TDS 4 Juni 2012

Hari Senin nan Ceria

Hari ini Kota Sawahlunto berada dalam suasana yang meriah. Betapa tidak, karena pada hari ini Tour de Singkarak (Biasa disingkat dengan: TDS) dimulai. Sawahlunto mendapat kesempatan menjadi titik awal bagi para peserta untuk bergerak. Start dimulai di Lapangan Segitiga Sawahlunto dan nantinya mereka juga akan finish di tempat yang sama.

Semalam pihak Kota Sawahlunto telah melakukan jamuan makan malam yang dihadiri oleh para petinggi seperti tokoh masyarakat Minang, Gubernur, bupati dan walikota se Sumatera Barat serta pejabat-pejabat lainnya. Keadaan semalam sangat ramai sekali, penuh sesak oleh orang-orang yang berminat melihat malam kesenian yang akan dipentaskan selepas jamuan makan malam ini.

Lapangan Segitiga seolah-olah menjadi magnet bagi sekalian manusia. Sekalian orang berkumpul, orang tua yang membawa anaknya, para remaja apakah itu berkumpul dengan kawannya ataupun berduaan menikmati suasana dengan sang kekasih, ataupun para pedagang yang mencoba mangais rezeki di kesempatan langka ini. Tak pula ketinggalan panitia yang sangat sibuk dengan segala aktivitas yang terjadi pada malam hari ini. Tempat inilah yang nantinya akan menjadi pusat dari segala kegiatan yang telah dirancang untuk malam ini.

Pada hari Senin tanggal 5 Juni 2012 merupakan hari pembukaan dari TDS. Kabarnya ibu menteri juga akan turut menghadiri pembukaan ini. TDS merupakan event internasional yang selalu diadakan setiap tahunnya di Propinsi Sumatera Barat. Pada tahun lalu, para peserta hanya singgah dan bermalam selama satu malam di Sawahlunto. Namun sekarang mereka akan memulai perlombaan ini dari Kota Sawahlunto.

 

Semenjak pagi kami para staf Museum Goedang Ransoem telah sibuk guna menyambut hari ini. perkiraan kami para tamu akan banyak datang berkunjung ke museum kami nan sederhana. Dalam rangka memeriahkan acara TDS kali ini, kami Staf Peninggalan Bersejarah dan Permuseuman telah menyiapkan sebuah kejutan. Kami sangat berharap para pengunjung akan menyukai dan menikmati kunjungan mereka di Museum Goedang Ransoem dengan kejutan kami tersebut.

Jauh-jauh hari Bapak Medi Iswandi selaku Kepala Dinas Pariwisata dan Kebudayaan Kota Sawahlunto telah meminta kami untuk membuat suatu seragam khusus. Seragam ini hendaknya bukanlah seragam yang biasa dibuat untuk para staf ataupun karyawan. Melainkan beliau berharap sebuah seragam yang unik, yang bernuansakan kolonial, mengingat kami ditempatkan di objek wisata bersejarah. Hendaknya seragam kami nanti dapat menjadi salah satu daya tarik bagi pengunjung. Bahkan akan lebih baik lagi apabila para pengunjung akan tertarik untuk meminta berfoto dengan kami nantinya. Sebab merasa tertarik dengan seragam kami yang unik itu.

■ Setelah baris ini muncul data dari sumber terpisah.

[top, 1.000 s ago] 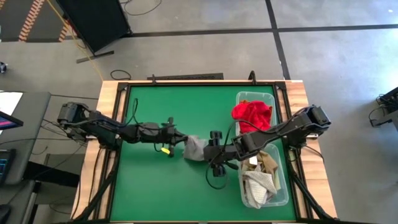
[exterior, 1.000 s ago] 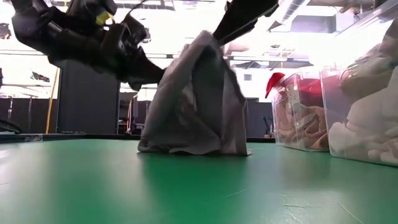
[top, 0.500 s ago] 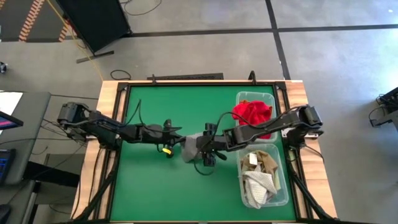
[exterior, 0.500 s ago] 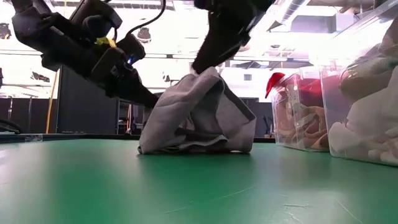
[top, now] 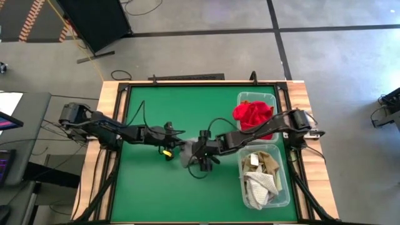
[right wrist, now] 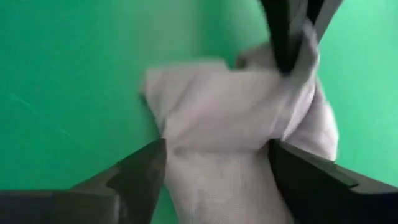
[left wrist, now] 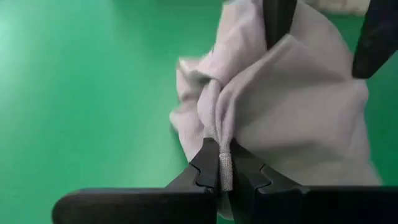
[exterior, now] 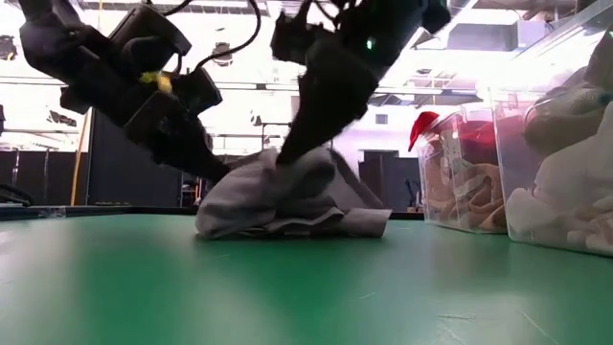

Maka hari inilah hari kami untuk melakukan demo, demo seragam baru. Karena kami di tempatkan pada tiga tempat yang berbeda, yakni Museum Goedang Ranseom, Museum Kereta Api, dan Loebang Tambang Mbah Soero maka masing-masing objek wisata akan memiliki seragam yang berlainan. Untuk kawan-kawan yang di tempatkan di Museum Kereta Api maka mereka akan menggunakan seragam putih-putih layaknya masinis. Bagi kawan-kawan yang bertugas di Loebang Tambang Mbah Soero maka mereka akan menggunakan blangkon ala Jawa sedangkan yang di Gedung Info Box akan menggunakan baju kebaya.

Sedangkan bagi yang bertugas di Museum Goedang Ranseom maka kami akan mengenakan lima macam seragam yang berbeda. Yakni baju demang atau baju serba putih yang biasa dipakai oleh pejabat Kolonial Belanda bagi beberapa orang kawan-kawan lelaki. Salah baju tradisonal Belanda yakni baju yang menggenakan celemek bagi kawan-kawan kami yang perempuan. Baju koki, serupa yang dipakai oleh koki-koki pada masa dahulu di Dapur Umum. Baju kerja yang biasa dipakai oleh para teknisi bagi kawan-kawan yang bertugas di IPTEK Center. Terakhir ialah baju kemeja dan celana serba biru bagi kawan-kawan kami yang bertugas di bidang kebersihan.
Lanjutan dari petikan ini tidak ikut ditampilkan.